Two plainclothes officers, who later introduced themselves as Customs and Excise Department (C&ED) personnel, visited Chan's shop, Heung Together, in Dragon Centre in Sham Shui Po with three other customs officers on Tuesday evening.
The plainclothes officers bought products from the shop twice within the span of 20 minutes on Tuesday evening.
They told her she was suspected of violating the Consumer Goods Safety Regulation because she had failed to include bilingual safety labels on products.
Inspections of the products lasted more than four hours, from 7.30pm to around 11.40pm, after the mall had already closed.
The officers photographed and seized some of the products Chan was selling but did not arrest her.
Candles for $6.4
Chan, who served as Tsuen Wan district councillor from 2019 to 2021, sold soy wax candles for '$6.4' on Tuesday, one day before June 4, the anniversary of the 1989 Tiananmen crackdown.
A customs officer at the scene said that Tuesday's operation was part of a routine inspection.
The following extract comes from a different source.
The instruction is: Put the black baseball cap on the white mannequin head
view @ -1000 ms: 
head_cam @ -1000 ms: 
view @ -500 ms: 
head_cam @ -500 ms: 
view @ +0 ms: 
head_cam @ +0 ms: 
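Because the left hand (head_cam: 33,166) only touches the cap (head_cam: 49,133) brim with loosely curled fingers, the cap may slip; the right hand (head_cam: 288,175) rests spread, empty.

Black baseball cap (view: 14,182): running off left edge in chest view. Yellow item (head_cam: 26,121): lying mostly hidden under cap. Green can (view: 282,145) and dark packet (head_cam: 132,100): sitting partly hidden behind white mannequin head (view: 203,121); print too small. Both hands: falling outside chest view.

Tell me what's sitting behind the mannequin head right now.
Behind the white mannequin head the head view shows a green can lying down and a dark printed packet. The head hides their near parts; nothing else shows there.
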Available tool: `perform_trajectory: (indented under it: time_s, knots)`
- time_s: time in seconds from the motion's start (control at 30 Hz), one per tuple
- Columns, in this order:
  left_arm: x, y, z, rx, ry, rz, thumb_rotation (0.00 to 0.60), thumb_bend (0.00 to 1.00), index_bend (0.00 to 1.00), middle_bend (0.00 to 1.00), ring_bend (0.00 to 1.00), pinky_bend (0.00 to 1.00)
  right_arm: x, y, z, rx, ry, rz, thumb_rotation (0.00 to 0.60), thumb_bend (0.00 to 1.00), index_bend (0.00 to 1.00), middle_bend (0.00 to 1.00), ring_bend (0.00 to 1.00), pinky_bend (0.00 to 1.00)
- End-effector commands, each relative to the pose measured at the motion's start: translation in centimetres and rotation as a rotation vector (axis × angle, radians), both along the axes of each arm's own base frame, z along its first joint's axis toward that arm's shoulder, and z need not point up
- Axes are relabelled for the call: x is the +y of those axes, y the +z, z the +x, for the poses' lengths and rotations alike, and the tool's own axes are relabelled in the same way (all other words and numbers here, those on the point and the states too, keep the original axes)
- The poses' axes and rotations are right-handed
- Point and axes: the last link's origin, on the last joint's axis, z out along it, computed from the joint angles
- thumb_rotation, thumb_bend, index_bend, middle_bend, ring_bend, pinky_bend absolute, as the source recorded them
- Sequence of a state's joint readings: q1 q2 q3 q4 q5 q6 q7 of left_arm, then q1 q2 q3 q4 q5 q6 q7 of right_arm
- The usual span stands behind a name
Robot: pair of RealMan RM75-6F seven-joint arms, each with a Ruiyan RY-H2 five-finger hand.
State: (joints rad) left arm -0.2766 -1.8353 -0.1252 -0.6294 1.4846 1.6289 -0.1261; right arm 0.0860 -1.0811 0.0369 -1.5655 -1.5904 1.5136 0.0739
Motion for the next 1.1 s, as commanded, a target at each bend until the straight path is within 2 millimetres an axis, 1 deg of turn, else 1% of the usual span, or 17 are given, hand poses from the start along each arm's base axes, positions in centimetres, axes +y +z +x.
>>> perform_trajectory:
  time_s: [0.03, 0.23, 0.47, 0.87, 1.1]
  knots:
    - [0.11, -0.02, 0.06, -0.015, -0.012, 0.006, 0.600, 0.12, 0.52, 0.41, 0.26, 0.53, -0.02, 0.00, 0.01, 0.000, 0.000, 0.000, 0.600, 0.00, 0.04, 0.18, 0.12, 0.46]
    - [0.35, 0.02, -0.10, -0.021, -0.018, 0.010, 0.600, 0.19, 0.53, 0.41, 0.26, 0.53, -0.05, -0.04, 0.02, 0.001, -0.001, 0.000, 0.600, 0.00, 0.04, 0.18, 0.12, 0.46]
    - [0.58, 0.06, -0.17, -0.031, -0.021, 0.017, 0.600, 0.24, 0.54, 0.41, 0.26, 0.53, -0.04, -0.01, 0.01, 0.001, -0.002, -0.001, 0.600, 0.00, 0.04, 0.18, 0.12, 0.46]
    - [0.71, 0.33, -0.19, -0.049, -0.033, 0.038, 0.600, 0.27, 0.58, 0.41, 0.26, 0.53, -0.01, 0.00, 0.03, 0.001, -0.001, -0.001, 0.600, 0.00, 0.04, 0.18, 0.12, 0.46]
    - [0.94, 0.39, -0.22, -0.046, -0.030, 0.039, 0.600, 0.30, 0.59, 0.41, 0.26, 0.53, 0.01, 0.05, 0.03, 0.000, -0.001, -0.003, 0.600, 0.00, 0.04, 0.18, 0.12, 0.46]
When asked if the team had inspected other shops at Dragon Centre on the same day, he said he could not reveal operational details.
At least five other plainclothes officers, who a customs officer said were not part of the department's team, stood in the vicinity of the shop, regularly rotating positions.
Just before midnight, two of the officers identified themselves as police officers to Chan, saying they were at the scene to observe the customs officers and that they did not know the other unidentified men in plainclothes.
Throughout the inspections, Chan said the presence of the unidentified men left her feeling uneasy.
When reporters on the scene began recording the exchange between Chan and the two police officers, the officers asked them to stop, saying it was a 'private conversation.'
HKFP has reached out to the C&ED and the police force for comment.
Chan said last month that she was being 'silenced' after being ousted from her job and a theatre production she was part of.
In May last year, she and five others were arrested under the city's homegrown security law, also known as Article 23. Their arrests were linked to a Facebook page called 'Chow Hang-tung Club,' named after the activist who was the vice chairperson of the Hong Kong Alliance in Support of Patriotic Democratic Movements of China.
The Alliance once organised the city's annual Tiananmen vigils until Hong Kong police banned the Tiananmen vigil gathering at Victoria Park for the first time in 2020, citing Covid-19 restrictions.
The ban was imposed again in 2021, nearly a year after a national security law imposed by Beijing came into effect.
The Tiananmen crackdown occurred on June 4, 1989, ending months of student-led demonstrations in China. It is estimated that hundreds, perhaps thousands, died when the People's Liberation Army cracked down on protesters in Beijing.